Budapest uses Wagner’s original score of the opera, which has an appealingly more pronounced role for the woodwinds. It also breaks up the opera’s three acts with intermissions. This may grate on sensibilities more accustomed to the opera’s revised version, in which the acts flow together without interruption, but Wagner did score reasonable finishes to the first two acts. The libretto is the same. The young conductor Martin Rajna led a forceful effort that only improved as the evening continued. A slow and sometimes hesitant pace in the opera’s prelude and early scenes became a cogent orchestral effort in the critical moments of Acts II and III.
The veteran bass-baritone Michele Kalmandy is 64, but his voice still resonates with Wagnerian gravitas. At times, however, he had some difficulty marshaling the sheer sound that the part needs in order to be scary and loom over the Dutchman’s scenes. In the final act trio, he was outsung by his Senta and also by Erik, a cloying mess usually sung by a younger singer who often fades in his rival’s presence. Kalmandy had to project opposite the experienced heldentenor István Kovácsházi, who has appeared to great critical acclaim on the Budapest stage in Wagner’s heavier tenor parts, including Siegfried. Getting on in years himself, Kovácsházi was an older Erik but undoubtedly the most formidable exponent of the role I have ever encountered. Eszter Sümegi, one of Hungary’s leading sopranos, has had a splendid international career in Italian roles and Wagner’s more lyrical soprano parts, a category that tends to exclude the more dramatically demanding Senta, which is usually a stepping stone to Brünnhilde and Isolde. Sümegi, too, is now of a certain age, but the vocal technique remains powerful and required some modulation to avoid overpowering Kalmandy’s Dutchman. Her best singing emerged in the middle register moments. The high notes in the ballad were more effortful.

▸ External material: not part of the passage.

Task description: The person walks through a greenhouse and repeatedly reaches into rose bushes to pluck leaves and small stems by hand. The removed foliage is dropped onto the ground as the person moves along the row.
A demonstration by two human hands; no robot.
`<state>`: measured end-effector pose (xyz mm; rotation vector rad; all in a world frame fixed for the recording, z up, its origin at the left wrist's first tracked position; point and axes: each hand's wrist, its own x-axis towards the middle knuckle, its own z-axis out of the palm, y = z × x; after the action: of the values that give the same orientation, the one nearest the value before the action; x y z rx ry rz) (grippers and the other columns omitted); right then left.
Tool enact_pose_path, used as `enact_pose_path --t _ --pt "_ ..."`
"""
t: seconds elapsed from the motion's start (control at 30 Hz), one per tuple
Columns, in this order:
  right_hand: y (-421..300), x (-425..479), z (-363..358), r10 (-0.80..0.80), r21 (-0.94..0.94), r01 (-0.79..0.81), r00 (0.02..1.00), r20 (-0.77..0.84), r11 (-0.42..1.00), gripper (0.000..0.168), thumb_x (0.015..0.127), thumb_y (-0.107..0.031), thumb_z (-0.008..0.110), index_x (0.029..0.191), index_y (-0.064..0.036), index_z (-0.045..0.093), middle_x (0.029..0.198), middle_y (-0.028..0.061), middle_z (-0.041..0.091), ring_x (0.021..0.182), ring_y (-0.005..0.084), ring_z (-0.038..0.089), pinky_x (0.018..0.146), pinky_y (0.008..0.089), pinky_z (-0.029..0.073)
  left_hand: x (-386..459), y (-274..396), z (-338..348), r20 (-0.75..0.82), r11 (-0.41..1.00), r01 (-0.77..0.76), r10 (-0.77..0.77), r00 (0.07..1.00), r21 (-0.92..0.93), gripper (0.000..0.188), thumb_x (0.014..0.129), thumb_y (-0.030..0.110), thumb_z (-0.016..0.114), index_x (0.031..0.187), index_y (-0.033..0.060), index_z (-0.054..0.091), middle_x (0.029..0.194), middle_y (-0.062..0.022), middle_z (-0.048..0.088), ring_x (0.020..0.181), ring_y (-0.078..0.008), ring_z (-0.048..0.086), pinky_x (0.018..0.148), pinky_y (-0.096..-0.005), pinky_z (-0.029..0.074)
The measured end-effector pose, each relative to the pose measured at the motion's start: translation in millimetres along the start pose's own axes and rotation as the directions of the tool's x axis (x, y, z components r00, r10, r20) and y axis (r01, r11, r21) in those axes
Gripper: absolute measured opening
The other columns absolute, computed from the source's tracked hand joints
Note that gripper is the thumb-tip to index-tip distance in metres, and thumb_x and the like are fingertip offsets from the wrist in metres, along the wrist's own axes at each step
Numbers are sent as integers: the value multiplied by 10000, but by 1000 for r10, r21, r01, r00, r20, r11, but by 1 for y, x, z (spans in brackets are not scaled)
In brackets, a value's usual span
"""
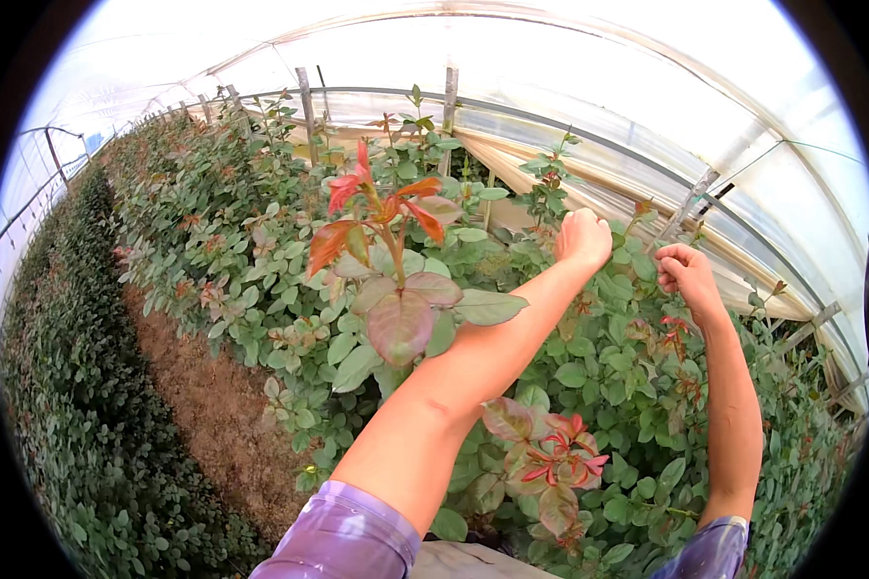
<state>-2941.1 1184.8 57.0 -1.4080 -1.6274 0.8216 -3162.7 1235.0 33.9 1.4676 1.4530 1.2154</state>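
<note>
Both my arms reach over a dense bed of leafy rose bushes (pixel 608 354). My left hand (pixel 584 237) is curled, its back towards me, above green leaves near the far side of the bed; what its fingers hold, if anything, is hidden. To its right, my right hand (pixel 679 269) has its fingers bent and thumb close to them beside a rose leaf (pixel 644 265); whether it pinches something is too small to tell. A tall rose shoot (pixel 391 239) with red young leaves rises in front of my left forearm. Another reddish shoot (pixel 557 456) stands between my arms.
A bare soil path (pixel 203 405) runs along the left, with another row of bushes (pixel 72 405) beyond it. Wooden posts (pixel 450 101), a dark pipe (pixel 594 134) and gathered beige sheeting (pixel 521 163) line the plastic greenhouse wall (pixel 623 79) behind the bed.
</note>
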Motion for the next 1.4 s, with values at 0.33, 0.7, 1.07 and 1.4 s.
enact_pose_path --t 0.33,0.7,1.07,1.4 --pt "-199 -171 14 -472 135 480 877 -90 867 439 1112 -348 407 773 -72 450 902 74 571 715 132 526 673 260 437 -234 25 -180 194 662 -609 731 655 -437 171 952 156 655 943 -9 612 967 -141 615 855 -256 630 765 -367 525" --pt "-300 -284 259 -451 -136 719 559 696 682 233 960 -221 680 1058 -11 656 1002 124 669 798 278 678 675 340 554 -259 -155 -410 191 964 -134 180 965 -229 277 1044 310 595 999 41 643 857 -17 690 735 -84 616 633 -255 498" --pt "-228 -365 367 -319 182 262 766 558 948 199 956 -151 710 1088 -1 711 962 105 717 819 237 693 711 338 565 -14 -207 -372 239 978 -71 118 964 -196 382 906 63 674 1284 35 629 1147 -65 698 1033 -172 642 946 -341 502" --pt "-139 -304 467 -122 119 69 834 538 991 201 1002 -209 627 1130 -65 687 1005 105 692 895 288 690 759 373 553 58 -193 -368 799 932 -360 246 548 -41 270 869 170 761 1070 24 654 948 -20 681 875 -157 616 799 -347 527"
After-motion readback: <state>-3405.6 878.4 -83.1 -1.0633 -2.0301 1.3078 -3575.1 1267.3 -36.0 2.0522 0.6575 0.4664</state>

András Palerdi’s Daland offered solid bass resonances, but the voice was small compared to the other principles. István Horváth’s light tenor was well chosen for the part of Daland’s steersman. The German mezzo Christa Mayer, a regular and rightly valued performer at the Wagner Festival in Bayreuth, sang Mary. The Hungarian State Opera chorus sang compellingly in Wagner’s ensembles. With a diverse and interesting season of works, Budapest should be firmly on the operatic map.